= Directions for this task =
Each line in the listing below that includes "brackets" should be counted; give the total and nothing more.

= Dataset extract =
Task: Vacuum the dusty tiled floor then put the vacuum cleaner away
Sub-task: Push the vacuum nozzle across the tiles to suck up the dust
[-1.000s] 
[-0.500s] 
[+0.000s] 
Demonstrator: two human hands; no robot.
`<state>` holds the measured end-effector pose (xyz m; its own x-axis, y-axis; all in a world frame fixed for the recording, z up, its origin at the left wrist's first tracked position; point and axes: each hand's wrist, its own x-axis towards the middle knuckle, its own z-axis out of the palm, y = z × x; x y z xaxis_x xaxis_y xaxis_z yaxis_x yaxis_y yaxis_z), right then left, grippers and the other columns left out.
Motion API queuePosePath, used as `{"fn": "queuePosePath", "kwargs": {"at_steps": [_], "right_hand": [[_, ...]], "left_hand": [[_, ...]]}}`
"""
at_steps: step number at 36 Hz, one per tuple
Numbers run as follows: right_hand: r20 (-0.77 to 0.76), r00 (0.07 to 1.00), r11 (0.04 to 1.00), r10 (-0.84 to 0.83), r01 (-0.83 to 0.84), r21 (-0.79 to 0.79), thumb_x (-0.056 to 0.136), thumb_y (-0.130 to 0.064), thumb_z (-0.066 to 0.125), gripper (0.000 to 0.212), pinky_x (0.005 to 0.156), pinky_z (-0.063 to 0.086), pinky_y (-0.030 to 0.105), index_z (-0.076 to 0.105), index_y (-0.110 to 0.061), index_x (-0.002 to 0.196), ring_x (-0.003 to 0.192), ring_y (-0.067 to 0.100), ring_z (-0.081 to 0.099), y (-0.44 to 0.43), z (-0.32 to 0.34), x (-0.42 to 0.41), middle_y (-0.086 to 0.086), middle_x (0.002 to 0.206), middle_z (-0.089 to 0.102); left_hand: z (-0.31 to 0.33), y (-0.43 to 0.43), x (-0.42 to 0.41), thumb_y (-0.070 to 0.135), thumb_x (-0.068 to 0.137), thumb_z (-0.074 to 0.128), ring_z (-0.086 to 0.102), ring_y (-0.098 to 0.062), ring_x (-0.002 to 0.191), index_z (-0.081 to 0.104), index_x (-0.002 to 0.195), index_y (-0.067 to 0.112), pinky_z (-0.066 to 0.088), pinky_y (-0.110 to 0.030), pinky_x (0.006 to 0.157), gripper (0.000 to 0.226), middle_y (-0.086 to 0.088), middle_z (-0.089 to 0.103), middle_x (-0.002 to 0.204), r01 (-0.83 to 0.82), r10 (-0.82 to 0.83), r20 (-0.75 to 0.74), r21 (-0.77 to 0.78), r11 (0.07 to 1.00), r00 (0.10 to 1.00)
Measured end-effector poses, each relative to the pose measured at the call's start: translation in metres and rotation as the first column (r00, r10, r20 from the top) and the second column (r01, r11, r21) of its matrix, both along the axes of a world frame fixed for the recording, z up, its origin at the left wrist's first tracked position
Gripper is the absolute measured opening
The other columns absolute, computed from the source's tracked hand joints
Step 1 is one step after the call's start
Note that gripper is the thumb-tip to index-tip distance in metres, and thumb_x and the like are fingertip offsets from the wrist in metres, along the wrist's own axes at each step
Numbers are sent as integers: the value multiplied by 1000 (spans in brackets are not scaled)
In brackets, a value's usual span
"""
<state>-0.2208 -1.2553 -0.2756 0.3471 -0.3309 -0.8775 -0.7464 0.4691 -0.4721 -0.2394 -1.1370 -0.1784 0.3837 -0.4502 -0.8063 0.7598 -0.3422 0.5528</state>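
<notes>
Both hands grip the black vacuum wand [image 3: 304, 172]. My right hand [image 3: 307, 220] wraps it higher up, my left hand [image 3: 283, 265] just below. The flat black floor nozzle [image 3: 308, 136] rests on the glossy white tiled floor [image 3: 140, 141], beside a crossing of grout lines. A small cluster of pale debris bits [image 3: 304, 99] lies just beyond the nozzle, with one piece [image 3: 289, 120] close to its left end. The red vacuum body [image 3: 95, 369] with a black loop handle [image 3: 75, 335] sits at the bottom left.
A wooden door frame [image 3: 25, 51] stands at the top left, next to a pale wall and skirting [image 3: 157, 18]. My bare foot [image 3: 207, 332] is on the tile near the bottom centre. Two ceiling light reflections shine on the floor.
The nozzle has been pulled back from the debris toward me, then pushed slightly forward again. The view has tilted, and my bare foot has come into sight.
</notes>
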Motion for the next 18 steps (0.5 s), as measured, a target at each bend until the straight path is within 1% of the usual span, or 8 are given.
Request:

= Written response =
2